Exercise aim: Everything in the listing below must be set down again exactly.

Data shown:
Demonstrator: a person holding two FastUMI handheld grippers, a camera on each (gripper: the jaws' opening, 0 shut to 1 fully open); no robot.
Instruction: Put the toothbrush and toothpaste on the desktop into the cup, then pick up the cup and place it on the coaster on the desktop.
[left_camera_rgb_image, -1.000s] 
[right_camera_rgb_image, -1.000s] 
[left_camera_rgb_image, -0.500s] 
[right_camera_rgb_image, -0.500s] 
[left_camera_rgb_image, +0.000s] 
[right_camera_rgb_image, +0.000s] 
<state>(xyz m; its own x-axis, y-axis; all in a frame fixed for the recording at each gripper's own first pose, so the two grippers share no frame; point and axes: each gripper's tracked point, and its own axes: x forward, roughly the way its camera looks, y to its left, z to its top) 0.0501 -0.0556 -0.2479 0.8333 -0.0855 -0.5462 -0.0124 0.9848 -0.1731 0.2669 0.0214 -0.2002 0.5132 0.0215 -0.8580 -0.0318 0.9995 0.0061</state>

Output of the exercise:
Demonstrator: a person holding two FastUMI handheld grippers, a camera on each (gripper: the jaws' opening, 0 shut to 1 fully open); no robot.
Instruction: Put the toothbrush and toothpaste on the desktop into the cup, then pick up the cup and place it on the coaster on the desktop.
[left_camera_rgb_image, -1.000s] 
[right_camera_rgb_image, -1.000s] 
[left_camera_rgb_image, -0.500s] 
[right_camera_rgb_image, -0.500s] 
[left_camera_rgb_image, +0.000s] 
[right_camera_rgb_image, +0.000s] 
<state>(xyz m; its own x-axis, y-axis; all in a frame fixed for the recording at each gripper's own first pose, so the two grippers share no frame; point and axes: each gripper's tracked point, and its own axes: x forward, roughly the way its camera looks, y to its left, z to its top) 0.0501 -0.0556 -0.2479 0.8333 -0.0855 -0.5462 -0.0124 0.9848 -0.1731 0.2669 0.0214 -0.2002 0.5132 0.0215 -0.8580 -0.0318 0.9995 0.0061</state>

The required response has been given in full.